Krack: Wyniki drugiego treningu nie odzwierciedlają naszej formy

Szef Astona podkreśla, że jego kierowcy nie byli w stanie pokonać szybkich okrążeń.
28.10.2315:08
Maciej Wróbel
315wyświetlenia
Embed from Getty Images

Szef Astona Martina, Mike Krack, jest przekonany, że rozczarowujące wyniki Fernando Alonso i Lance'a Strolla z piątkowych treningów nie odzwierciedlają formy zespołu.

Stajnia z Silverstone ma za sobą rozczarowujące otwarcie weekendu w Meksyku.
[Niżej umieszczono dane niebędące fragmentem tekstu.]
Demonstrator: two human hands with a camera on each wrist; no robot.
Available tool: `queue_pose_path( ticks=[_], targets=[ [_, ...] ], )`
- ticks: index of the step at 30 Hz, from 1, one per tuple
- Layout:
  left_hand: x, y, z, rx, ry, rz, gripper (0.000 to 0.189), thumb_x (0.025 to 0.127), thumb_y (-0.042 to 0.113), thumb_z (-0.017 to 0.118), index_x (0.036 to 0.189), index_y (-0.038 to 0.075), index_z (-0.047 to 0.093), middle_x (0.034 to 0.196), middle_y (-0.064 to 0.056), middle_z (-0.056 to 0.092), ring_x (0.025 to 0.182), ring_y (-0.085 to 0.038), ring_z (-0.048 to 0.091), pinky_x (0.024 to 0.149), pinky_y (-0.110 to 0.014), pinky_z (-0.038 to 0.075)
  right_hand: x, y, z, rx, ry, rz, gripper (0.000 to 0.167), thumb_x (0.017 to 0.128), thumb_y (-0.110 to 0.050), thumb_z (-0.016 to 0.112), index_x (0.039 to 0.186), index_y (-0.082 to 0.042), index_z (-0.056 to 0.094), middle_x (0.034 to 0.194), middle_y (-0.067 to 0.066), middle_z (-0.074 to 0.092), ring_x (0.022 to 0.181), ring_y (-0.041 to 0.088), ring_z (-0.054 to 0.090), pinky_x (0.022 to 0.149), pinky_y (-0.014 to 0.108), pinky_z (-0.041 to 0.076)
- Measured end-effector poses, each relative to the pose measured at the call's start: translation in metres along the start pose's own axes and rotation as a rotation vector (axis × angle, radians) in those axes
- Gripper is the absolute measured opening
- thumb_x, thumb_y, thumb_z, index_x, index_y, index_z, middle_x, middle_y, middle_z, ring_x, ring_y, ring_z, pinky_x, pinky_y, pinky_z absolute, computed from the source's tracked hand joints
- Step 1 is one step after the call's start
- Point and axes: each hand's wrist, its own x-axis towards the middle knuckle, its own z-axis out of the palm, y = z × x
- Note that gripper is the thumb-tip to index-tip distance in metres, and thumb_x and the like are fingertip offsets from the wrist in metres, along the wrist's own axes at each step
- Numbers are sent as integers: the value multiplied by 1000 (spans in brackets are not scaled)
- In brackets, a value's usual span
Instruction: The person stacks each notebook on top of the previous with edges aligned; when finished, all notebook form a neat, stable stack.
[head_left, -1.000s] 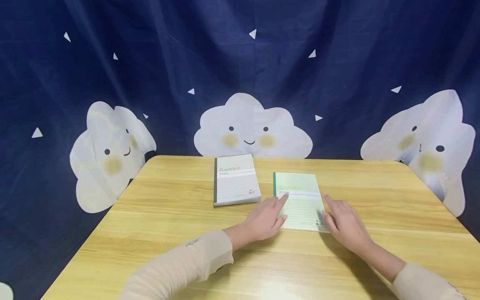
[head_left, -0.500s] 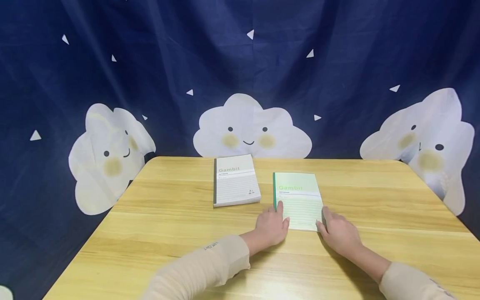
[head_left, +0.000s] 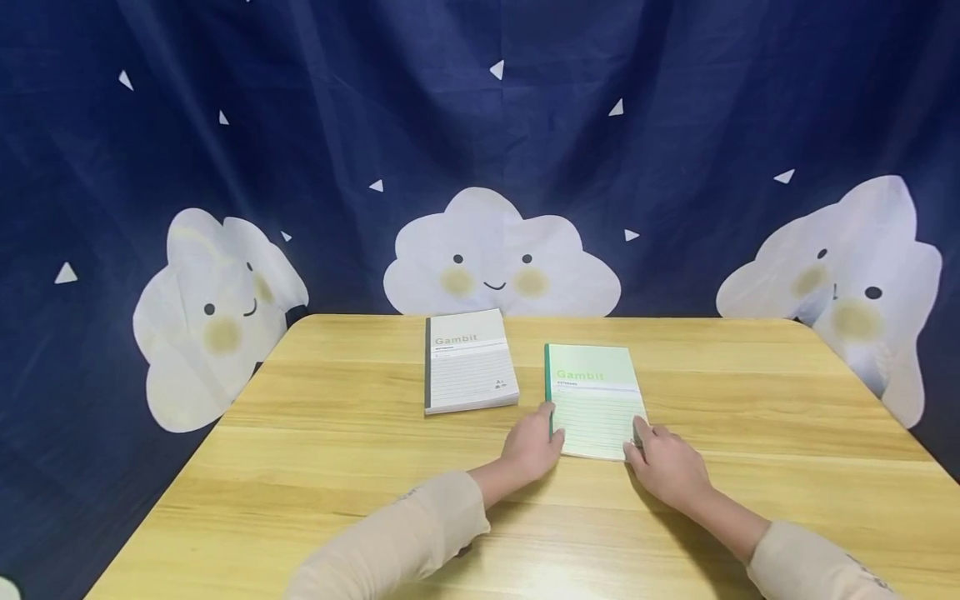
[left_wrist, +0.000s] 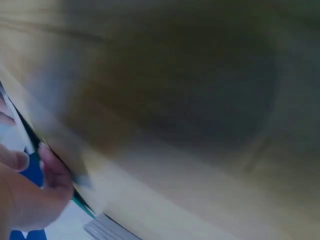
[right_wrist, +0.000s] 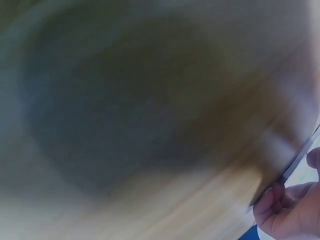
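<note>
A green notebook (head_left: pixel 596 412) with a darker green spine and "Gambit" on its cover lies flat on the table. My left hand (head_left: pixel 531 446) grips its spine side near the front corner, thumb at the cover's edge. On the opposite side, my right hand (head_left: pixel 670 468) holds the near right corner, thumb over the cover. The left wrist view has the hand (left_wrist: pixel 40 197) with its fingers curled at the green spine (left_wrist: pixel 82 204). Curled fingers of the hand (right_wrist: pixel 290 210) also meet the notebook's edge in the right wrist view.
A white notebook (head_left: pixel 471 367) with a dark grey spine, apparently a thick stack, lies left of the green one, farther back. The wooden table (head_left: pixel 300 467) ends at a dark blue curtain (head_left: pixel 345 100) with white cloud prints.
Both hands have drawn back toward the near corners of the green notebook. The left fingers have moved off its cover to the spine, and the right hand has closed in on its edge.
</note>
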Motion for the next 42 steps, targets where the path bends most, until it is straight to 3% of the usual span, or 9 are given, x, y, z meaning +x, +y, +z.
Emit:
queue_pose_path(
  ticks=[5,8,13,16,20,24,31,36,42],
  targets=[
    [4,-7,-4,-443,-47,-40,46,89,7,58,131,-3,44,64,-3,54,50,-8,47,46,-17,41,1,3,0,17,16,-16,48,92,-23,51,126,10,49,113,33,58,96,48,59,67,52,52],
    [7,-7,-7,-653,-69,-95,46,89,3,55,133,0,42,61,5,41,46,-5,45,43,-13,36,3,4,-3,78,-6,-12,48,94,-24,49,126,12,48,116,33,57,91,42,62,63,48,52],
    [10,-3,-13,-849,-85,-146,45,90,-1,52,134,1,41,64,3,44,46,-5,54,48,-13,48,7,5,-11,255,-87,61,51,96,-24,45,132,12,42,92,29,65,53,13,45,42,23,33],
    [11,-3,-17,-913,-67,-163,44,90,-2,51,133,1,42,66,1,49,48,-6,55,50,-13,48,11,2,-17,393,-130,150,53,97,-25,42,137,10,36,91,29,63,54,15,46,44,22,34],
    [11,-6,-23,-914,-43,-150,42,90,0,51,132,4,45,70,1,49,53,-6,54,53,-13,47,15,-4,-25,554,-186,250,53,97,-22,43,140,6,31,104,28,56,68,20,52,55,27,41],
    [7,-13,-32,-888,-44,-110,41,90,0,52,131,4,48,72,2,49,58,-6,53,61,-18,50,18,-9,-27,667,-175,272,50,96,-16,45,140,4,34,75,4,41,53,9,35,49,23,36],
    [-3,-28,-49,-856,-16,-51,39,91,1,51,130,0,48,73,3,46,64,-6,52,71,-28,55,26,-23,-28,697,-42,197,42,94,-16,51,132,3,47,102,16,50,86,19,44,61,20,38],
    [-10,-40,-61,-808,1,-21,41,92,2,51,132,-1,46,75,4,44,66,-7,51,72,-27,55,36,-36,-26,700,-2,147,39,93,-13,54,129,2,52,82,6,45,71,13,40,56,21,37],
    [-23,-40,-86,-741,39,-1,41,91,-1,49,131,-7,44,72,2,44,65,-12,50,79,-44,53,55,-48,-19,700,14,80,37,92,-11,55,127,1,54,74,2,37,68,13,36,54,22,32]
  ],
)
W pierwszej sesji sporo czasu w garażu spędził Fernando Alonso, podczas gdy w drugim treningu kierowcy Astona nie byli w stanie pokonać reprezentatywnego szybkiego kółka i zakończyli oni sesję na 18. i 20. miejscu.

Drugi trening także był naznaczony problemami technicznymi - Lance Stroll stracił czas w boksach w wyniku problemu ze zdjęciem lewego przedniego koła z jego samochodu. Fernando Alonso natomiast musiał porzucić szybkie kółko na miękkim ogumieniu ze względu na błąd w środkowym sektorze.

W ostatnich minutach sesji Alonso i Stroll wyruszyli ponownie na tor, aby przejechać szybkie okrążenia, jednak ich próby zostały storpedowane przez deszcz. Zasadniczo początek sesji był dla nas zupełnie normalny - tłumaczy Mike Krack w rozmowie ze Sky Sports F1. Potem nie udało nam się złożyć okrążenia na miękkich oponach, a Fernando obrócił samochód w ósmym zakręcie.

Mieliśmy również problem z usunięciem lewego przedniego koła z bolidu Lance'a i nie byliśmy gotowi, gdy na torze było sucho. Gdy wyjechaliśmy na tor na świeżych miękkich oponach, nie byliśmy już w stanie pokonać szybkich okrążeń.

Podczas tego weekendu oba samochody Astona wyposażone są w nowy pakiet poprawek. Krack podkreśla, że tor w Meksyku nie jest idealnym obiektem na optymalizację zmodyfikowanych bolidów. Przyjeżdżając do Meksyku, zawsze należy być przygotowanym na położenie toru nad poziomem morza - kontynuuje szef zespołu.

Jest o wiele mniej docisku, mniej niż na Monzy, nawet pomimo dużych skrzydeł. Jest więc to coś, do czego każdy z kierowców musi przywyknąć. Jest tu również bardzo, bardzo gładka nawierzchnia. Mamy tu najbardziej miękkie z dostępnych opon i do tego też trzeba się dostosować, ale wszyscy muszą się z tym mierzyć.

Koniec końców, nadal uczymy się naszych ulepszeń. Rankiem przeprowadziliśmy kilka eksperymentów, potem powtórzyliśmy to po południu i rezultaty były całkiem zachęcające. Oczywiście, gdy kończysz w tabeli tak jak my, to nikt nie jest zadowolony. Nie odzwierciedla to jednak naszych osiągów - zakończył Luksemburczyk.

Pomimo zajęcia ostatniego miejsca w tabeli, z optymizmem na dalszą część weekendu spogląda Fernando Alonso. Było dobrze. Skoncentrowaliśmy się dziś głównie na tempie wyścigowym, przejazdach z dużym ładunkiem paliwa i tak dalej, więc ciężko cokolwiek powiedzieć o czasach. Samochód spisywał się jednak dobrze, a my wiemy coraz więcej o naszym pakiecie - powiedział Hiszpan.